- **Prompt**
Go through the listing below. Copy each line that has the string "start".
============================================================
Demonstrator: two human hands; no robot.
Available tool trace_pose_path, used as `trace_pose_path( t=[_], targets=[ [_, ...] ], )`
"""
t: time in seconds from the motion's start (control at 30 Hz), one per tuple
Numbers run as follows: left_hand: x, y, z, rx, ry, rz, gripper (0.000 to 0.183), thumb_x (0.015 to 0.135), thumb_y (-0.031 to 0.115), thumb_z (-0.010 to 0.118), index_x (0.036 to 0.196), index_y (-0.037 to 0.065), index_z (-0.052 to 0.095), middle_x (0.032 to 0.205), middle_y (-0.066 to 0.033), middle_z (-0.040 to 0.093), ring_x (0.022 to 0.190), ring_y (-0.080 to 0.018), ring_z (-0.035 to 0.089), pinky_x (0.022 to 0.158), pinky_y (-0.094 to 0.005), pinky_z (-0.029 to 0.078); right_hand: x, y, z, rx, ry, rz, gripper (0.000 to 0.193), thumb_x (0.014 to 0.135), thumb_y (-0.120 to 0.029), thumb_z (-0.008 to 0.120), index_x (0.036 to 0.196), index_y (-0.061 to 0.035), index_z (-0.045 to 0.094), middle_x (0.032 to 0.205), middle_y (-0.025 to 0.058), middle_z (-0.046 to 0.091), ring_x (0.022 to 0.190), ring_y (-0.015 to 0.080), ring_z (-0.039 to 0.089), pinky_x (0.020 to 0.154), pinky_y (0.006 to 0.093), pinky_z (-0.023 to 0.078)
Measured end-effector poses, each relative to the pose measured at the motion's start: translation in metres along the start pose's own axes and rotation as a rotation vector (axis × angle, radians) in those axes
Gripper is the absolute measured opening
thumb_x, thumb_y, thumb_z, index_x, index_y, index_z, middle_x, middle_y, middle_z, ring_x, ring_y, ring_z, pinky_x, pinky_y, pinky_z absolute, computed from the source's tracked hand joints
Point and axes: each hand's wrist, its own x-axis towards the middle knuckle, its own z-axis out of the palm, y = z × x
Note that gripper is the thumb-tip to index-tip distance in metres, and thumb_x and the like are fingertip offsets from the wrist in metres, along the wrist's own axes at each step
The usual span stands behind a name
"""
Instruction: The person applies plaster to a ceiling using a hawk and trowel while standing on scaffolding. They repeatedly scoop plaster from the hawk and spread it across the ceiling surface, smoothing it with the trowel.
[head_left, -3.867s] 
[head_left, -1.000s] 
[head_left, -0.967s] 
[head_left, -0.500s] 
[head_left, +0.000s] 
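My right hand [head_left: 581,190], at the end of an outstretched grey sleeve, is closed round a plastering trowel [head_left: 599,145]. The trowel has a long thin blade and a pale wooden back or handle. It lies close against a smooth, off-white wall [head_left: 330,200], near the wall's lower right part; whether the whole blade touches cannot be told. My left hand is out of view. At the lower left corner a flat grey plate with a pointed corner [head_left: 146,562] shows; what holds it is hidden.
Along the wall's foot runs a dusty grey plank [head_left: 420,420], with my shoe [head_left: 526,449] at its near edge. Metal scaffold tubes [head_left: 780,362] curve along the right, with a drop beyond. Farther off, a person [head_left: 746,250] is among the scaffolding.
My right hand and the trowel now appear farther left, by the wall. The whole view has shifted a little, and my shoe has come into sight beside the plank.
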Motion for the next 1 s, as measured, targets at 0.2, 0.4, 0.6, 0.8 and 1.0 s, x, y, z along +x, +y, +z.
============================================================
- **Answer section**
t: time in seconds from the motion's start (control at 30 Hz), one per tuple
Measured end-effector poses, each relative to the pose measured at the motion's start: translation in metres along the start pose's own axes and rotation as a rotation vector (axis × angle, radians) in those axes

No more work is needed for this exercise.